TASK STATEMENT.
Look in the material below for the line holding "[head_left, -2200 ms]". Set it down exactly, with each later line up to and including the line holding "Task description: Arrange".

==============================

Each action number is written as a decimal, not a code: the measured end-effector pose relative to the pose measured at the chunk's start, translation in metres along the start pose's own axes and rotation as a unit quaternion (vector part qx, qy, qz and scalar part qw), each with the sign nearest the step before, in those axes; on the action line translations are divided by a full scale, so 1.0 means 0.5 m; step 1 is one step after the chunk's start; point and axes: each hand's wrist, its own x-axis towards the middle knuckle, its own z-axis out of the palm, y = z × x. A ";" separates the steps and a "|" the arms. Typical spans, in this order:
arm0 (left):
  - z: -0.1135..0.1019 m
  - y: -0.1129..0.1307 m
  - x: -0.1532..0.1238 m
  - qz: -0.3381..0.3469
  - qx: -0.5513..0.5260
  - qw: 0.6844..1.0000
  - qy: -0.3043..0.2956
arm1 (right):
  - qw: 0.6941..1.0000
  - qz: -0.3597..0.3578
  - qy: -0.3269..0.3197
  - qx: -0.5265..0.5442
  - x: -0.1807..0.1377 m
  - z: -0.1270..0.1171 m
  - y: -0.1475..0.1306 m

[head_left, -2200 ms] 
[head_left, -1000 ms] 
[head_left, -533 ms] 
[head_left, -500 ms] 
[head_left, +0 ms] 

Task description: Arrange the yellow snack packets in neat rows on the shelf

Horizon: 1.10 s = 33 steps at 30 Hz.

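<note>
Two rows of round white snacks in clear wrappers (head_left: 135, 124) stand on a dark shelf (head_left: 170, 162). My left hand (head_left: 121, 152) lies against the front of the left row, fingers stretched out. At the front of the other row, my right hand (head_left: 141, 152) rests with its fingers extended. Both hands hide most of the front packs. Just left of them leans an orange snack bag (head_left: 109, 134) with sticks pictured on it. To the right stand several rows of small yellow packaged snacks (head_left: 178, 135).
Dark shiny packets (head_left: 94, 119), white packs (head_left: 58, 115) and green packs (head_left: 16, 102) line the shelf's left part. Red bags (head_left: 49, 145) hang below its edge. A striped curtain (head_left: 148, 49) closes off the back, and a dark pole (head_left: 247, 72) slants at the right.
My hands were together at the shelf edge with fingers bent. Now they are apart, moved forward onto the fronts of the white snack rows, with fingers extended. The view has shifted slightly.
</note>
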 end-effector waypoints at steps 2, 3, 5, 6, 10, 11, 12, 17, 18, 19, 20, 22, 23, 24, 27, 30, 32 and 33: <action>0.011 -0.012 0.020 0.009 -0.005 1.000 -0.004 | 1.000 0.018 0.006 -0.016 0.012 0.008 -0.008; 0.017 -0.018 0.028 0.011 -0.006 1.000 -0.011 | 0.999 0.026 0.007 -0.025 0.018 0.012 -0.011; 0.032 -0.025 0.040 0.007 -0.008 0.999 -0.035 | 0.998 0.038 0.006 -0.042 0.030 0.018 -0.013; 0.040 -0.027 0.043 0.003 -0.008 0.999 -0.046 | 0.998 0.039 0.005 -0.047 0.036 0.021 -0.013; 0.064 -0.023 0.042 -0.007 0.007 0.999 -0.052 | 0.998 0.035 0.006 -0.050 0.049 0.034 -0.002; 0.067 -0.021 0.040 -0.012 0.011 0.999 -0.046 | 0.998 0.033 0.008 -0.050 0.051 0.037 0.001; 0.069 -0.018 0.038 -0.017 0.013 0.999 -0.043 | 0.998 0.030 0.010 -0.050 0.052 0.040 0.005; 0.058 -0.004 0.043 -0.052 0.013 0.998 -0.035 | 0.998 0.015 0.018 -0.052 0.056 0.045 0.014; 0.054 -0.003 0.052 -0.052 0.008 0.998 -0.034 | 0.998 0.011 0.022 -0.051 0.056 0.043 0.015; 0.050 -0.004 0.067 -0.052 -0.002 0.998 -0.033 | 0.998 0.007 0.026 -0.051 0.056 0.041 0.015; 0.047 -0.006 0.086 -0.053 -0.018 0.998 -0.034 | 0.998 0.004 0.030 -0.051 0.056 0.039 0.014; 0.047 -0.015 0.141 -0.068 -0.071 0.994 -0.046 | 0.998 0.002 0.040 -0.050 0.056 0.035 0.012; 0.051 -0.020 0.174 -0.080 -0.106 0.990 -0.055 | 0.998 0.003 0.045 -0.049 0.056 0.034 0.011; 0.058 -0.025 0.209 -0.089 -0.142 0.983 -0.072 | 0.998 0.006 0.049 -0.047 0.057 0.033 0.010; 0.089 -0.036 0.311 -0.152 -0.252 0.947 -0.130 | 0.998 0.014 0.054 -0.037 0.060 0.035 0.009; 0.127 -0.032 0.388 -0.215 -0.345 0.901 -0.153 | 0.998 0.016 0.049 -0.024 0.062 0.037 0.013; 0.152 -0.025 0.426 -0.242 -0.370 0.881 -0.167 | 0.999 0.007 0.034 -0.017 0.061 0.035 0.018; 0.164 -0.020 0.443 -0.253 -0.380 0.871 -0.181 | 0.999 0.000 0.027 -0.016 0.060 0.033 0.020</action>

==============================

ANSWER SPACE.
[head_left, -2200 ms] 
[head_left, -1000 ms] 
[head_left, -533 ms] 
[head_left, -500 ms] 
[head_left, +0 ms] 

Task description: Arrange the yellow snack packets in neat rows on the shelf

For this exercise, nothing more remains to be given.